Installing Consolas TrueType Font for Linux

This is a short “how to” article on how to get and install the new Microsoft Consolas Monotype font – this is a very nice programmer font and as described in Dan Benjamin’s “Top 10 Programming Fonts” it is highly recommended for use in your programmer’s editor or IDE (As a side note, his top selection, Inconsolata is also very nice and I highly recommend it if you don’t feel like using Microsoft created software and/or aren’t interested in performing the steps below which may or may not be legally problematic).

The main problem with using Consolas on your Linux workstation, is that this font is provided by Microsoft, and while if you are running MS-Windows (or even Mac OS-X) it may already be installed – as it is bundled with many Microsoft products, us in the Linux world have no easy (and legal) way to get to use Consolas in our code editing. Unlike Microsoft Core Fonts for the Web Consolas is not available for download – probably for the same reason the core fonts packages were pulled. But as Consolas is bundled with many Microsoft products, some are available for free download for anyone, we can use that to get us some nifty Consolas prettiness in our day to day Linux computing.

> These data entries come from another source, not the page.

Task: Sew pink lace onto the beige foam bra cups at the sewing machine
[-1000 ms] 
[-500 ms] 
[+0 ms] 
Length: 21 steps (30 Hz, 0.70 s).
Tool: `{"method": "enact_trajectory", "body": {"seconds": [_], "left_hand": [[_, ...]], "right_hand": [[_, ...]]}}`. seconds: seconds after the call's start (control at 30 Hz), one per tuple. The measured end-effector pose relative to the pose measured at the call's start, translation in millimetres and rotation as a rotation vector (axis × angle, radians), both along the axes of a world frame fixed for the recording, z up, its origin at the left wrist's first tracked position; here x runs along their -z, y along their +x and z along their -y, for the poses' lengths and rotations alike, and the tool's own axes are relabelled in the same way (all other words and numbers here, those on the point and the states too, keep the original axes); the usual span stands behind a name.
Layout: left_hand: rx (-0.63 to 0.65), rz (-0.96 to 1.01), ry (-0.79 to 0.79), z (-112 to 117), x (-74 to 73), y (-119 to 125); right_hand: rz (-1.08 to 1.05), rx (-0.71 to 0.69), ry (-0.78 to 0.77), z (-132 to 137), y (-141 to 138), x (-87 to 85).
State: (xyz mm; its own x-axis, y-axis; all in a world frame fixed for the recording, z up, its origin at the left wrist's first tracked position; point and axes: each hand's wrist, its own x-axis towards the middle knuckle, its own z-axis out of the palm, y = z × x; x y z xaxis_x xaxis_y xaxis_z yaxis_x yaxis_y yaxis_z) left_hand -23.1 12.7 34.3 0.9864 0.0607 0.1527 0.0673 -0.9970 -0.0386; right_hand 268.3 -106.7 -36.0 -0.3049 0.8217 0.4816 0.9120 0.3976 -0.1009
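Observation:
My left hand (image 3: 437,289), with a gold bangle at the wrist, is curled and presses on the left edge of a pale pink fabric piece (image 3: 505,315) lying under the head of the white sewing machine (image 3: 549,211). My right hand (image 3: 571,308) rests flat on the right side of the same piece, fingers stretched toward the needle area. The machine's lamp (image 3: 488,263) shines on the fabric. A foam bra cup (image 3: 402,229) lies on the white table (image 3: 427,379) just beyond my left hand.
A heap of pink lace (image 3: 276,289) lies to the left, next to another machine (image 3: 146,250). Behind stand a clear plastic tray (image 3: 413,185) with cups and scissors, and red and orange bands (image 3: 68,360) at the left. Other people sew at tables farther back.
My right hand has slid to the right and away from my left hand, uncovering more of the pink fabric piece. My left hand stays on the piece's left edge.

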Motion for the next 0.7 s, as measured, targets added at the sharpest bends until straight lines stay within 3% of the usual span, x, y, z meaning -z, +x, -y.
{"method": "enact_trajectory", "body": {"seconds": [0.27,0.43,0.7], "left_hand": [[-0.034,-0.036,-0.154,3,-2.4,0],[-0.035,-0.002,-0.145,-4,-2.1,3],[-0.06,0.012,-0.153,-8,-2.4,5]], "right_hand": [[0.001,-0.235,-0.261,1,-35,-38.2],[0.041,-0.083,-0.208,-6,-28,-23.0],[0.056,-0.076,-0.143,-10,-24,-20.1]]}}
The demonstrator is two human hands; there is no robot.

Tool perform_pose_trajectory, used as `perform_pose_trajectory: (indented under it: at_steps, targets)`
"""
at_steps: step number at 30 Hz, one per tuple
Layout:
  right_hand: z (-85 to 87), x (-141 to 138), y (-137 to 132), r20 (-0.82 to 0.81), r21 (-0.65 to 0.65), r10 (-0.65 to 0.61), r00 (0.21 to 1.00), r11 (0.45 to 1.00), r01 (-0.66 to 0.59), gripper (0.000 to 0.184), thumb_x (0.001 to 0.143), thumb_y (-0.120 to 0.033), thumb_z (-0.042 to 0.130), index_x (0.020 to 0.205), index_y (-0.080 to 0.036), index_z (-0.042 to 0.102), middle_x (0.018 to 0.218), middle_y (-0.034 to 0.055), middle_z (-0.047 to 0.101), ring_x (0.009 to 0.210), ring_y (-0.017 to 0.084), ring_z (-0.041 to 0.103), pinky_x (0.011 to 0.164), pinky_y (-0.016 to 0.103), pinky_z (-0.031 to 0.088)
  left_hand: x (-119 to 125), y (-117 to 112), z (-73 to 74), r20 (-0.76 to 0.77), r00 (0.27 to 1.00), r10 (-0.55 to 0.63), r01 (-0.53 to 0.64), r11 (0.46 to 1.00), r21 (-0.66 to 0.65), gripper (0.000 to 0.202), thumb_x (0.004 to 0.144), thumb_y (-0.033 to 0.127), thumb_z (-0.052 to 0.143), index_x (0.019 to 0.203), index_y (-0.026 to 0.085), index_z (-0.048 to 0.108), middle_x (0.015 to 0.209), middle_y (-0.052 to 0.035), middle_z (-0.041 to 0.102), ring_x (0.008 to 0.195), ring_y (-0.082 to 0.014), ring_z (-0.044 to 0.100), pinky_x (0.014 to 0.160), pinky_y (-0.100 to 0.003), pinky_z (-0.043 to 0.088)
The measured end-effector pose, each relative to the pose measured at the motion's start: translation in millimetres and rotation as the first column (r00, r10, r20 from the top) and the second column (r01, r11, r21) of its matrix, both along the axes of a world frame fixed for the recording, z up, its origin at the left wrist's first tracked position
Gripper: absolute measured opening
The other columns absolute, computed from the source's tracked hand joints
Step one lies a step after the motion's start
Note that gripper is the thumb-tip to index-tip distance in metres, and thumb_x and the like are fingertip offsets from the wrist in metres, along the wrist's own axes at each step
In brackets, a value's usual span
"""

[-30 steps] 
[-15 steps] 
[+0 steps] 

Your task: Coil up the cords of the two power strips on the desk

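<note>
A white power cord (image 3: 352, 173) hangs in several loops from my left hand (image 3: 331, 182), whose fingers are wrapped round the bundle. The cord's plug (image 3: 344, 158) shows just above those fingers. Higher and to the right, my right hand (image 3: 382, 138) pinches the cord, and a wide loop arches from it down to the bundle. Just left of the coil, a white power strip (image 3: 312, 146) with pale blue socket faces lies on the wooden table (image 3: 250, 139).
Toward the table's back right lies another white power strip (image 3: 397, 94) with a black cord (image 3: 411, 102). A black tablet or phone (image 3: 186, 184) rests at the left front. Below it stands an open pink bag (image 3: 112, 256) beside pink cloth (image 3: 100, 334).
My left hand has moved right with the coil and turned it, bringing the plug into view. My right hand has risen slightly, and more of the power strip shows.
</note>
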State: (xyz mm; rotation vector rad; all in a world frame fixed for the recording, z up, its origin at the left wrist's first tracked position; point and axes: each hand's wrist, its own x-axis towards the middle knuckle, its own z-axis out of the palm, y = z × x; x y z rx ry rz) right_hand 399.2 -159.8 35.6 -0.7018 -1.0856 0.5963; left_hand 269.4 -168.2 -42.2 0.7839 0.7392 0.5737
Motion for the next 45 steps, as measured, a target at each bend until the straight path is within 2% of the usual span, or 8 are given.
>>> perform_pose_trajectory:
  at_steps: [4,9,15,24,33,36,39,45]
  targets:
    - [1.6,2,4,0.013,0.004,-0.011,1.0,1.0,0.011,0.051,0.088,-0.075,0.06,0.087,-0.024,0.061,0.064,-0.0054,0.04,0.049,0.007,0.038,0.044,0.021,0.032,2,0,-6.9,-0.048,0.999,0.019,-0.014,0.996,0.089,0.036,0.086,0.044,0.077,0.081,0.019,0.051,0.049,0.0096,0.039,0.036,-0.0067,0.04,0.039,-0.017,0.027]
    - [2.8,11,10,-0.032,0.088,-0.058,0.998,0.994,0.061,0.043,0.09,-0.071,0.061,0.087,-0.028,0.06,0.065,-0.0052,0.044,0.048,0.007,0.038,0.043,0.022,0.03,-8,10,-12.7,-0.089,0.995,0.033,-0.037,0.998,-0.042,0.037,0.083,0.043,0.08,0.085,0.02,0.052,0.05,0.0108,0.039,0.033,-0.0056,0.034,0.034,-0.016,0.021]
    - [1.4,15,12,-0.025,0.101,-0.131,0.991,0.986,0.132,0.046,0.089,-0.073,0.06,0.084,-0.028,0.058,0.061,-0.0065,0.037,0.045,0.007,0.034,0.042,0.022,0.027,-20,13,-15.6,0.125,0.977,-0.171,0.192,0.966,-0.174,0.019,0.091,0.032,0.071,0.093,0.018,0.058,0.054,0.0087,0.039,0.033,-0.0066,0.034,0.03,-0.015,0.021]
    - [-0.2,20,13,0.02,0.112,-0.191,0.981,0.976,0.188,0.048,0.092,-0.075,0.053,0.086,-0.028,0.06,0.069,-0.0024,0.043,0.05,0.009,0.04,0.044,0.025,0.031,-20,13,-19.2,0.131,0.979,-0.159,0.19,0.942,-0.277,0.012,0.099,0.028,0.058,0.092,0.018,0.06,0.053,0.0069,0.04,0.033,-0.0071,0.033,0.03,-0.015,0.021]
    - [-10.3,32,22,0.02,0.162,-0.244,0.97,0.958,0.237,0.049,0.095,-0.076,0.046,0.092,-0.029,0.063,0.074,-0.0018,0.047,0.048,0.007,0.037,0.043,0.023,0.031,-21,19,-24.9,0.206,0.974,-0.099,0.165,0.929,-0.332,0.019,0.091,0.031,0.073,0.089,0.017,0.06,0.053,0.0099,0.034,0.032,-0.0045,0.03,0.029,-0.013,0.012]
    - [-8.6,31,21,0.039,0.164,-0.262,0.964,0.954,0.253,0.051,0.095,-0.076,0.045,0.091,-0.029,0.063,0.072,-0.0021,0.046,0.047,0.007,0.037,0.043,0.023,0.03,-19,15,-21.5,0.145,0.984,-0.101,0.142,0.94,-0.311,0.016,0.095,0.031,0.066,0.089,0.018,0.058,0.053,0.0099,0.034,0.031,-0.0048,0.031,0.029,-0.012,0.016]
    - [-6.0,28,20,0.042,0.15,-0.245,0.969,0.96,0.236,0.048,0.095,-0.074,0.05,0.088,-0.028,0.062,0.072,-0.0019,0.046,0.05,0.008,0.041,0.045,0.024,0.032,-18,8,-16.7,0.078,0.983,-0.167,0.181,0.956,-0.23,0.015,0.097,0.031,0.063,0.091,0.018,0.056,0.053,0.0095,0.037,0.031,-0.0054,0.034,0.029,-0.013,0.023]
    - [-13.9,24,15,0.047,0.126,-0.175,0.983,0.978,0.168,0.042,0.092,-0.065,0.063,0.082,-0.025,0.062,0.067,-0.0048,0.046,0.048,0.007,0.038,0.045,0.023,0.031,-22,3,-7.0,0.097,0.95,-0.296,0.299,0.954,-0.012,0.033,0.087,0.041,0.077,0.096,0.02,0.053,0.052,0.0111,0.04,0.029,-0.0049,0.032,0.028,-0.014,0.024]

The following steps will allow you to get Consolas on your system rather easily (assuming you don’t flinch at using a terminal) and without installing any Microsoft products. I’m pretty sure its also legal to do so, even when taking into account Microsoft’s EULA, and a discussion of this is at the end if you are interested. Well, into the fray!

Requirements

you need to have the following software packages installed. If you don’t already have them installed, they are available for all Linux operating system, probably using your built-in software management UI, such as Ubuntu’s Software Center or Fedora’s Software Management.

  • Wine – the Microsoft Windows compatibility layer for Linux
  • cabextract – a Microsoft cabinet file format extractor

Procedure

After you have these installed, lets start going to the Microsoft download center and downloading the latest edition of the free PowerPoint Viewer. In the page linked, click on “Download” and download the resulting file to somewhere on your computer. The default download location for Fedora is the “Downloads” directory and for Ubuntu it is the “Desktop” directory.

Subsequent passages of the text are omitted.